> _Task brief_: Range to reproduce from the entries below: the line with "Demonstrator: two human", the line with "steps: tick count", and every line in between. Give them exactly and give nothing else.

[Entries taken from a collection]
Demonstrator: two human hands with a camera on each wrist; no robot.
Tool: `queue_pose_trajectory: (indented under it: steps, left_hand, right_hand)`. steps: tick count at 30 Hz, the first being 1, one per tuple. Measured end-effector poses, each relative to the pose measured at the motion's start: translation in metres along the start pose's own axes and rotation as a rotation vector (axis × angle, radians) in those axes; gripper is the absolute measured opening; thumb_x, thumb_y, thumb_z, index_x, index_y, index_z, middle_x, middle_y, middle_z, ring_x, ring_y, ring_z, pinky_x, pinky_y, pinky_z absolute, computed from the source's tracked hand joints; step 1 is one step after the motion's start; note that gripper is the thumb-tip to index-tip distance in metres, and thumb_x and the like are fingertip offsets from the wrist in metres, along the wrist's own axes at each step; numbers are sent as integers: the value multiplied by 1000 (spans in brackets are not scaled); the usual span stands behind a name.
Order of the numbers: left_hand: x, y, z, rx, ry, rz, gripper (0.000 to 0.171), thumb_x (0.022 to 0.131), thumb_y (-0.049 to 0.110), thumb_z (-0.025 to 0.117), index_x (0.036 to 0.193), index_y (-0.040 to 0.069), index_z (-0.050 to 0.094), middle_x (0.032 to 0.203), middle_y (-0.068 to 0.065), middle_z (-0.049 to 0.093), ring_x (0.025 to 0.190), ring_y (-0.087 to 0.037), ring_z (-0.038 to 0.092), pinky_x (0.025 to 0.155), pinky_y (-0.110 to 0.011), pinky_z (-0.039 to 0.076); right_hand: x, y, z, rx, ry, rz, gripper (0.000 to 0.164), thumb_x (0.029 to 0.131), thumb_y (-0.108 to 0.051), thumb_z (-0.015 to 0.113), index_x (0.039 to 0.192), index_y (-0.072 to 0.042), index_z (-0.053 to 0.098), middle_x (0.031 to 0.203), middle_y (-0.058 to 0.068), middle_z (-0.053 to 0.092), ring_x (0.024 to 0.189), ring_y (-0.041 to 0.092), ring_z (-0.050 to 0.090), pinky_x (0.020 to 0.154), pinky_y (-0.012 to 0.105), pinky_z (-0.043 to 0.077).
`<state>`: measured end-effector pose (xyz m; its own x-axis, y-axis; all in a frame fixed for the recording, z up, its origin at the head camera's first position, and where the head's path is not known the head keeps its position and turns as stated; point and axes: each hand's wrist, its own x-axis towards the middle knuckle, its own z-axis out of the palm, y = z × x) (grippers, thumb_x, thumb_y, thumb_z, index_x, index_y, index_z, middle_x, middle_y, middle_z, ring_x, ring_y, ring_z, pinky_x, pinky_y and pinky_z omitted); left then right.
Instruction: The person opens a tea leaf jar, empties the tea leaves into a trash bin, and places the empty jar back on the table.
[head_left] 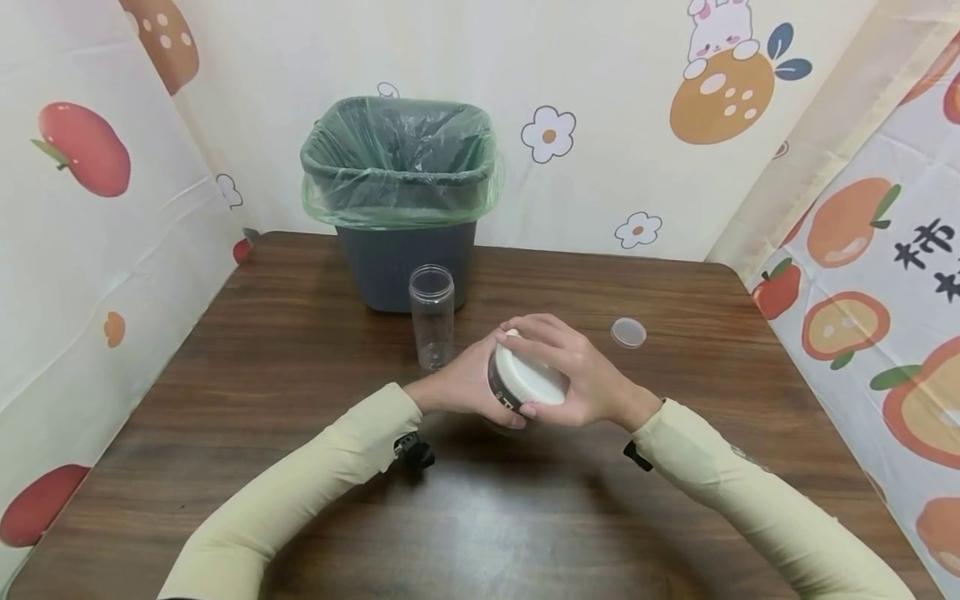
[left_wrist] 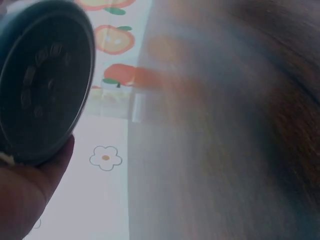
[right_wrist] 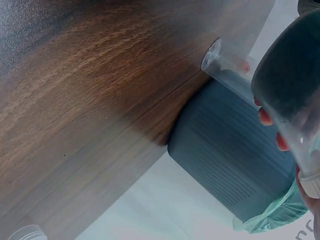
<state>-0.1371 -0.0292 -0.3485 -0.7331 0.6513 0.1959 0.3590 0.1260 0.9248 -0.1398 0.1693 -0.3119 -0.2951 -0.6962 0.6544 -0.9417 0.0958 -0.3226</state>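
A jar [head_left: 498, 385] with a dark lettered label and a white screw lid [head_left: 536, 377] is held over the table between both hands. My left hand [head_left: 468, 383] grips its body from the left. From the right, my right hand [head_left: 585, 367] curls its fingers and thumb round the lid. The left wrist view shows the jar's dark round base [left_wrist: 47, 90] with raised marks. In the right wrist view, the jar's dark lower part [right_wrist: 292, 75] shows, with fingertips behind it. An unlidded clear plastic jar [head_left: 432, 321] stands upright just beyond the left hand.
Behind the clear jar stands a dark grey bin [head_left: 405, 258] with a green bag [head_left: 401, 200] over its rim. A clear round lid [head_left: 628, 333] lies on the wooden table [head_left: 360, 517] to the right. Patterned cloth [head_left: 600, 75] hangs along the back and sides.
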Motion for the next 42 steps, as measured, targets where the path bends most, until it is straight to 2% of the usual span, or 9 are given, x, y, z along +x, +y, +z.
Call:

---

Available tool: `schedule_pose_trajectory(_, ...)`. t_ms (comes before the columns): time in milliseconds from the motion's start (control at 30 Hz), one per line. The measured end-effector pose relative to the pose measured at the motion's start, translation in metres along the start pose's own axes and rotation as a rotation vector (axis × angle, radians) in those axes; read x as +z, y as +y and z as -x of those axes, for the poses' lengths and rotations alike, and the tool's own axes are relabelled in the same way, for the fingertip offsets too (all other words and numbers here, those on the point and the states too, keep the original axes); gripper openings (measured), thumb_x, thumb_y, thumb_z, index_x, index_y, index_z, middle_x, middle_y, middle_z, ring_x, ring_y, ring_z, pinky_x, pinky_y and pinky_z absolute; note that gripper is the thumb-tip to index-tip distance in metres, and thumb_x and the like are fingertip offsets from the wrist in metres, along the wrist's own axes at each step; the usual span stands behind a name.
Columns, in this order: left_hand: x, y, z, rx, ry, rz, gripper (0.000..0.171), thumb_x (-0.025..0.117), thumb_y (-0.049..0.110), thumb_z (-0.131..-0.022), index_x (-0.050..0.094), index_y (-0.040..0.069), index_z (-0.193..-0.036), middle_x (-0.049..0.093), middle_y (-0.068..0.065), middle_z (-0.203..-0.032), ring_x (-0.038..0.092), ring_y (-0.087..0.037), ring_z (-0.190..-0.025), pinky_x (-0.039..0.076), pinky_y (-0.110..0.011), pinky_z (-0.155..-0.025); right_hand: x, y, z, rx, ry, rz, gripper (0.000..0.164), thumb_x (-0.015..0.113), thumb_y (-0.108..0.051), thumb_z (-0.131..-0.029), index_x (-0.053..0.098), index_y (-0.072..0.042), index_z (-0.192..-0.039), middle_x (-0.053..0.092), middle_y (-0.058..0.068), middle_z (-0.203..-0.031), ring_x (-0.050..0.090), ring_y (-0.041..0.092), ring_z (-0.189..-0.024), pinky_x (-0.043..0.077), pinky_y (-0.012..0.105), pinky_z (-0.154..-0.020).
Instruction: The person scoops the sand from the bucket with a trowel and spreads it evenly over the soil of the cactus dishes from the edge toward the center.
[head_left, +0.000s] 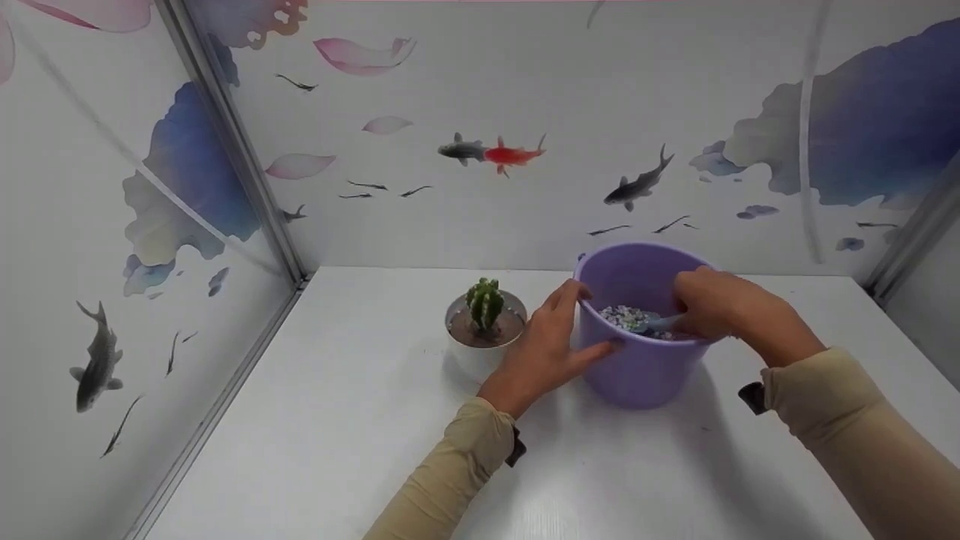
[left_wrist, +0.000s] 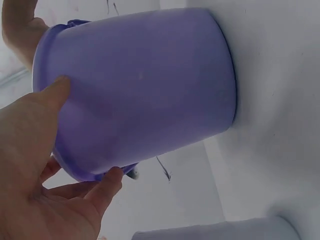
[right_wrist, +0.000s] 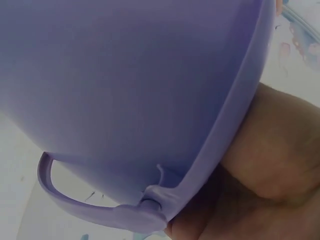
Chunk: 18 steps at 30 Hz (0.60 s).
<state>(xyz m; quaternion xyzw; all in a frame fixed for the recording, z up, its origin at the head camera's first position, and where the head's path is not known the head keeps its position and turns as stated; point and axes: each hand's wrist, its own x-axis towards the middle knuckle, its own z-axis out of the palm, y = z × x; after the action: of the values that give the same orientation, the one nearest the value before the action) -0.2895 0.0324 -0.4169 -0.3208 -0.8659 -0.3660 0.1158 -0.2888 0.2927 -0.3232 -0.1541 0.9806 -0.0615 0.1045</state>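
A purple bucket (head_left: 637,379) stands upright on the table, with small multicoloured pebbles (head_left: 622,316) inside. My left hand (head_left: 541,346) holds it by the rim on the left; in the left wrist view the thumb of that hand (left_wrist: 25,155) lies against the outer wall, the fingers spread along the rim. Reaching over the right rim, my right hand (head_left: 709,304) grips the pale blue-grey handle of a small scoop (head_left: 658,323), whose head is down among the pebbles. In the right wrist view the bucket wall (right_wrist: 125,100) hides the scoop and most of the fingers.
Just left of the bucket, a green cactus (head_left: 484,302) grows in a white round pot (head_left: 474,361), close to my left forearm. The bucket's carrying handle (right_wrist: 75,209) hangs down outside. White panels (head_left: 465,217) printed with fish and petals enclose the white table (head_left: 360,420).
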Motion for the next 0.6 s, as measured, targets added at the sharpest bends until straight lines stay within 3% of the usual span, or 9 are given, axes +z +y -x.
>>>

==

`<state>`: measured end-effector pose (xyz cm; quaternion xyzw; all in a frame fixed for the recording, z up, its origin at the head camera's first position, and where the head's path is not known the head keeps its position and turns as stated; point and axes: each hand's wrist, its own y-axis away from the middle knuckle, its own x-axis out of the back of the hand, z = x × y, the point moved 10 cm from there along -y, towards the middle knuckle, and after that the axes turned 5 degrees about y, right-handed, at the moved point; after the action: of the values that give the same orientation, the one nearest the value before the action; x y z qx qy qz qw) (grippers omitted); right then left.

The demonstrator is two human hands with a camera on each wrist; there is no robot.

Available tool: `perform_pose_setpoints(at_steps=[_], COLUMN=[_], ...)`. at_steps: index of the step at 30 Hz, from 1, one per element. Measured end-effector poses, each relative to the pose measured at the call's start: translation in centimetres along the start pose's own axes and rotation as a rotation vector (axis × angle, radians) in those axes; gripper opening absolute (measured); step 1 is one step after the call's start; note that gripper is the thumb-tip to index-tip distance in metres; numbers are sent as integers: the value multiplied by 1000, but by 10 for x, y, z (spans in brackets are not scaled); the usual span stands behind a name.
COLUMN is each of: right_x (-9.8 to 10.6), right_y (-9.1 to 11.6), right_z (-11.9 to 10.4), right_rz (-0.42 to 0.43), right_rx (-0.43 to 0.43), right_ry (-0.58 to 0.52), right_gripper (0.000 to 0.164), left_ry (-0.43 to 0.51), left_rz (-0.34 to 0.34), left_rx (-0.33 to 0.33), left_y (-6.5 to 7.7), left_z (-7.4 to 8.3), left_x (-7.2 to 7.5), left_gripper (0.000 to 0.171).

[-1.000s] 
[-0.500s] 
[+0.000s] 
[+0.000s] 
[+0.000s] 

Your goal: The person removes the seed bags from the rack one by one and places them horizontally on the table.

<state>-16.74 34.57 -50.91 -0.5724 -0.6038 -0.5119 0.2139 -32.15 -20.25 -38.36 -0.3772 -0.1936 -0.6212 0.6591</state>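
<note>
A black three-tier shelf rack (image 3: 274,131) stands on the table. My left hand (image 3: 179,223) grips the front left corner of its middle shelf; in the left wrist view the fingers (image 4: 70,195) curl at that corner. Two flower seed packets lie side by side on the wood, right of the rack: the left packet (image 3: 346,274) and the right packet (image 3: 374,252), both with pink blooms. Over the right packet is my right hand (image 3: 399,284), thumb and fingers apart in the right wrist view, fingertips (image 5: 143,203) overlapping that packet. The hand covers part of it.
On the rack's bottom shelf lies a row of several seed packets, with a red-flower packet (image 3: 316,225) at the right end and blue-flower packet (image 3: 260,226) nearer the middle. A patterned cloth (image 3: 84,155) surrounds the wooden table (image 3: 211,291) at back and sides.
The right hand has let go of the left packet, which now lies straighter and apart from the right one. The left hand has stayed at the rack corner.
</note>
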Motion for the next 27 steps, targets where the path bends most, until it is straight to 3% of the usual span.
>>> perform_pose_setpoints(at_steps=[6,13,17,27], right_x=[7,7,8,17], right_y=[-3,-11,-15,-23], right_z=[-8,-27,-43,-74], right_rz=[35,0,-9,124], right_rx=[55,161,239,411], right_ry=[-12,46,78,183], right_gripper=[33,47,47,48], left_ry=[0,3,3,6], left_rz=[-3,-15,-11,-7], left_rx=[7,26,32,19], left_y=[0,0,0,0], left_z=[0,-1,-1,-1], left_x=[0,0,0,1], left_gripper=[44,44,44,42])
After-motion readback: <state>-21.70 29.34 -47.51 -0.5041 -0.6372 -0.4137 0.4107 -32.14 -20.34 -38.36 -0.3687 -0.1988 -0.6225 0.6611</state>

> _Result of this exercise_:
Demonstrator: two human hands with a camera on each wrist; no robot.
Tool: `queue_pose_trajectory: (indented under it: steps, left_hand, right_hand)`. steps: tick count at 30 Hz, the first being 1, one per tuple. Measured end-effector poses, each relative to the pose measured at the motion's start: translation in metres along the start pose's own axes and rotation as a rotation vector (axis × angle, radians) in those axes; gripper is the absolute measured opening; thumb_x, thumb_y, thumb_z, index_x, index_y, index_z, middle_x, middle_y, middle_z, ring_x, ring_y, ring_z, pinky_x, pinky_y, pinky_z absolute, computed from the source's tracked hand joints; step 1 is one step after the motion's start; note that gripper is the thumb-tip to index-tip distance in metres, and thumb_x and the like are fingertip offsets from the wrist in metres, along the wrist's own axes at each step; numbers are sent as integers: the value multiplied by 1000 (spans in brackets are not scaled); the usual span stands behind a name.

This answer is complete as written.